- EXERCISE -
Below are lines of data; restate word for word those running from the line containing "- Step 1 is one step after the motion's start" to the line containing "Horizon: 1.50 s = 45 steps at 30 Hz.", inclusive, and no others.

- SUPPLIED MATERIAL -
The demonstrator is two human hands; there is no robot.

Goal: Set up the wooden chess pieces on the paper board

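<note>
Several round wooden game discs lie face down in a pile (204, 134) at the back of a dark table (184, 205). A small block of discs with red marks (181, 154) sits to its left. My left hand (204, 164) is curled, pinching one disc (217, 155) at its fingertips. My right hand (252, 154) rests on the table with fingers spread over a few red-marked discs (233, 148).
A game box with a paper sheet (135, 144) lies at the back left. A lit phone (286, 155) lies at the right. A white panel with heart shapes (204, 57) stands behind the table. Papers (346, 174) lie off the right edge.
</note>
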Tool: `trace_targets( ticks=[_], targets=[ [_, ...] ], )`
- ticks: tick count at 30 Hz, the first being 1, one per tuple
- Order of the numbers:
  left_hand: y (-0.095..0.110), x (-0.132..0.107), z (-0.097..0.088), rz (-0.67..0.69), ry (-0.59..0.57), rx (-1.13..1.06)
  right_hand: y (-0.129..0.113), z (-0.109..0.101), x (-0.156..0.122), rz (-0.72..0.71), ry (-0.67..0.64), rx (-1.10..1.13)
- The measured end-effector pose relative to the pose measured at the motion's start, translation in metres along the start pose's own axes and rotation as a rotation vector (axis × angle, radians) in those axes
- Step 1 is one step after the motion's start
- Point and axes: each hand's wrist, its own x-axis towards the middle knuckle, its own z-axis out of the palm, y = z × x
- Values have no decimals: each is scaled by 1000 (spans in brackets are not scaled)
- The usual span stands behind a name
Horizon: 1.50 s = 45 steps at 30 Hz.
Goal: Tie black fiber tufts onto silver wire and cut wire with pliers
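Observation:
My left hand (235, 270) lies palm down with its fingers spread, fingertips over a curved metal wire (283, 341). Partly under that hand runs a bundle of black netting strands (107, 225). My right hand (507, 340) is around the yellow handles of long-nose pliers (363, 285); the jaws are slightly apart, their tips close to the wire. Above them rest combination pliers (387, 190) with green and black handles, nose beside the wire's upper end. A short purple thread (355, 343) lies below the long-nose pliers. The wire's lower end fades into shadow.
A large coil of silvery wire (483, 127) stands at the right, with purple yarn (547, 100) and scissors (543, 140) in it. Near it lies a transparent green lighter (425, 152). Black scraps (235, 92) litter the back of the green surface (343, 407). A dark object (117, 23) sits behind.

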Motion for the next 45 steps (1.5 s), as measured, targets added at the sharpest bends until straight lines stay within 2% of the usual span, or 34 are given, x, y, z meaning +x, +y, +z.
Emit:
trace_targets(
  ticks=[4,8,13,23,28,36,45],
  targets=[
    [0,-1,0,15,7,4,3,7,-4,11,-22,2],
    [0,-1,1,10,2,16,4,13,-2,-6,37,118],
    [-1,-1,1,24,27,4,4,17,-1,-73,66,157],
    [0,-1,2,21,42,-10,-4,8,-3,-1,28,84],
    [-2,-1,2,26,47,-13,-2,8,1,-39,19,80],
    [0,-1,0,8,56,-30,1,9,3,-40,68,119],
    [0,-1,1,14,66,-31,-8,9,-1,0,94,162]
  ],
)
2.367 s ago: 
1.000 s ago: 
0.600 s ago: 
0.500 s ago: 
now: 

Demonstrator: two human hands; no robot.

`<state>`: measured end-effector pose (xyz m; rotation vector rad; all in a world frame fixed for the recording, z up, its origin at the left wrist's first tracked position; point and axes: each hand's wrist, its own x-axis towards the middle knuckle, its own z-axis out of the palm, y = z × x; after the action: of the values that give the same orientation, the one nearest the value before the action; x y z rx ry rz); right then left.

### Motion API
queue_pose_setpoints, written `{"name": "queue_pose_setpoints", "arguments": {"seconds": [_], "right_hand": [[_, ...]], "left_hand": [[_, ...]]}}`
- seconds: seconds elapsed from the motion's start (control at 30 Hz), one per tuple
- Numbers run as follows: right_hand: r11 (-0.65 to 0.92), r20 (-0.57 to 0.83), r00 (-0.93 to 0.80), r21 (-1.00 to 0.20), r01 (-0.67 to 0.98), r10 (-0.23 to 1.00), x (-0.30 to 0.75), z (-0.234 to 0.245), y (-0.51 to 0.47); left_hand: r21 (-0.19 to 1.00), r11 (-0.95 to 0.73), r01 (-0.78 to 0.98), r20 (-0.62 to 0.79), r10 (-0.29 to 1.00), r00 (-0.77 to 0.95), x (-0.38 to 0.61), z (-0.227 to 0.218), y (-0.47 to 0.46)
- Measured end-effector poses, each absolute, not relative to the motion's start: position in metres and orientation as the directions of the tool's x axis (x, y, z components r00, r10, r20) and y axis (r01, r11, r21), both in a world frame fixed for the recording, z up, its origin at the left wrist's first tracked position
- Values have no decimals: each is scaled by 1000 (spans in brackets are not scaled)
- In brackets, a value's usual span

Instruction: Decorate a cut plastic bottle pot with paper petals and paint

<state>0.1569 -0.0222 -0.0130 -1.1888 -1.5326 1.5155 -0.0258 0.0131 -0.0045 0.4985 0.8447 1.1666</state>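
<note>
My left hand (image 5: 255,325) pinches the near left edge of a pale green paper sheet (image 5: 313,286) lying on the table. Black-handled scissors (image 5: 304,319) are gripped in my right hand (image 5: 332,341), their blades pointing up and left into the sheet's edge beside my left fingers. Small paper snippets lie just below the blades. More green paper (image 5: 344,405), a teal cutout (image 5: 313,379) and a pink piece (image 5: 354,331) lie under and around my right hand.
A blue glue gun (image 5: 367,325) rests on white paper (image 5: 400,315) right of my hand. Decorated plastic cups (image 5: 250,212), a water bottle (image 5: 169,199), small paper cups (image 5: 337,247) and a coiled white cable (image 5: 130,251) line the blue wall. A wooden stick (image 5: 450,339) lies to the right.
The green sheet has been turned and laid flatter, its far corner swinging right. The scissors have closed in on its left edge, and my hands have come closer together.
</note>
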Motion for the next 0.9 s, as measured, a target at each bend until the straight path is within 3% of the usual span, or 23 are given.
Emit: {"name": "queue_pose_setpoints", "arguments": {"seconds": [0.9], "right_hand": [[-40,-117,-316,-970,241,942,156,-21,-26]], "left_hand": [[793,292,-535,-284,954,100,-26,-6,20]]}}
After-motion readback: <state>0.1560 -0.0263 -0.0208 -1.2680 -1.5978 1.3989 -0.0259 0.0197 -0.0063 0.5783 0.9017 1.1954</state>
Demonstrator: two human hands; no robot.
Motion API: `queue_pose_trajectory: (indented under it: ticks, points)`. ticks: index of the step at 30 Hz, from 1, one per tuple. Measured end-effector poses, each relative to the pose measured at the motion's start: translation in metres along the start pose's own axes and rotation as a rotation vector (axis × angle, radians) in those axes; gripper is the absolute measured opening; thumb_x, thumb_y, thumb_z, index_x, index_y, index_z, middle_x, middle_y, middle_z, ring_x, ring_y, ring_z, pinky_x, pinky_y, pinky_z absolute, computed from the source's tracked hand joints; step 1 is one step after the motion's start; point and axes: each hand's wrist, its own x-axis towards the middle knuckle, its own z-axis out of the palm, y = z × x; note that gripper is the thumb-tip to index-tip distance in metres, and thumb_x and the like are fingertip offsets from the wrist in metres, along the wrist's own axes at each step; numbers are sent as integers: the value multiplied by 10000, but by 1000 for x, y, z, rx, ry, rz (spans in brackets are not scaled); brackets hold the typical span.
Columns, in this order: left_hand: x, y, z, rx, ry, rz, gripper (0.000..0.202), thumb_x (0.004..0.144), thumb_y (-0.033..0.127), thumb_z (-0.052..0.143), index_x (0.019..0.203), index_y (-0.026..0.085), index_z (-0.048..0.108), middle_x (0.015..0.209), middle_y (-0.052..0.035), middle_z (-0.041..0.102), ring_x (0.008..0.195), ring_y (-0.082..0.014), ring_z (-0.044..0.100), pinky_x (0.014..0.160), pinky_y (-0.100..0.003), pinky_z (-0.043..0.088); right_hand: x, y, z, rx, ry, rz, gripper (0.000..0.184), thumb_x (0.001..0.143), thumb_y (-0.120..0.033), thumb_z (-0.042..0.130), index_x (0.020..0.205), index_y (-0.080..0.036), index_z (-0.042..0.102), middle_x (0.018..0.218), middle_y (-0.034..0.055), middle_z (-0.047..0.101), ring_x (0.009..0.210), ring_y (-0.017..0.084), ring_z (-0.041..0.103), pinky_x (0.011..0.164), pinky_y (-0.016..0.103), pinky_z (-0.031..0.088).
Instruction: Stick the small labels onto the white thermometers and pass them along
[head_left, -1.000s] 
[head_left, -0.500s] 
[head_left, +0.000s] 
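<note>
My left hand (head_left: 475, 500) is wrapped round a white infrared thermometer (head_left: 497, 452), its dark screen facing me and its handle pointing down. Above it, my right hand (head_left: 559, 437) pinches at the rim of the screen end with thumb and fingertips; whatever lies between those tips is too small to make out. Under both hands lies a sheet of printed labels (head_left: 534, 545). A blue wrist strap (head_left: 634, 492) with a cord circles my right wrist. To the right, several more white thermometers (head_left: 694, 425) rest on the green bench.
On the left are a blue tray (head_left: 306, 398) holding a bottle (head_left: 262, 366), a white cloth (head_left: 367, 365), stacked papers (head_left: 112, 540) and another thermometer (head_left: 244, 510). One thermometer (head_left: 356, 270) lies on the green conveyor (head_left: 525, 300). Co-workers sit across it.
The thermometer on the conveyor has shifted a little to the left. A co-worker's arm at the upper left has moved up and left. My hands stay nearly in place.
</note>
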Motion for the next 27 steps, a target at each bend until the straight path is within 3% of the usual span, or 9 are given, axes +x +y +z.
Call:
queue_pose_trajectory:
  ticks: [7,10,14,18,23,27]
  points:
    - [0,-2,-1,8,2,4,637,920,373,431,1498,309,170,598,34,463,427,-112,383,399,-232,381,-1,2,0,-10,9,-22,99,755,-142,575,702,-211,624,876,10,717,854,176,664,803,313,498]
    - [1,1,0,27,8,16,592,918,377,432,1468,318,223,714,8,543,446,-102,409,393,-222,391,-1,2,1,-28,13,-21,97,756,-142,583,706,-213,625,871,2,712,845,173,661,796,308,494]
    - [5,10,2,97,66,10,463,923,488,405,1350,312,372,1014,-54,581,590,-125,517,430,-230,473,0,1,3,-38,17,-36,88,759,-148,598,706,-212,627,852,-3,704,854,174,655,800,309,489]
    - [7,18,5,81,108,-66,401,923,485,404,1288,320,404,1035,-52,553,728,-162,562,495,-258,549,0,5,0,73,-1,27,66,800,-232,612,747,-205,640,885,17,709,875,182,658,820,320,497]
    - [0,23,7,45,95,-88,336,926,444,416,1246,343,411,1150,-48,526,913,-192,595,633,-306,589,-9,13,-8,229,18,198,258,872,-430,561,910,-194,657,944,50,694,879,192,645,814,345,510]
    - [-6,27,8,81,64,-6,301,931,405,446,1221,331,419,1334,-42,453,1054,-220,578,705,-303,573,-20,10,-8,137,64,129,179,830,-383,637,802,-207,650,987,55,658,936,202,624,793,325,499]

- EXPECTED ANSWER -
- Step 1 is one step after the motion's start
- Point and axes: each hand's wrist, its own x-axis towards the middle knuckle, its own z-axis out of the palm, y = z × x
- Values have no decimals: each is scaled by 1000 (spans in brackets are not scaled)
- The usual span stands behind a name
Horizon: 1.50 s = 45 steps at 30 Hz.

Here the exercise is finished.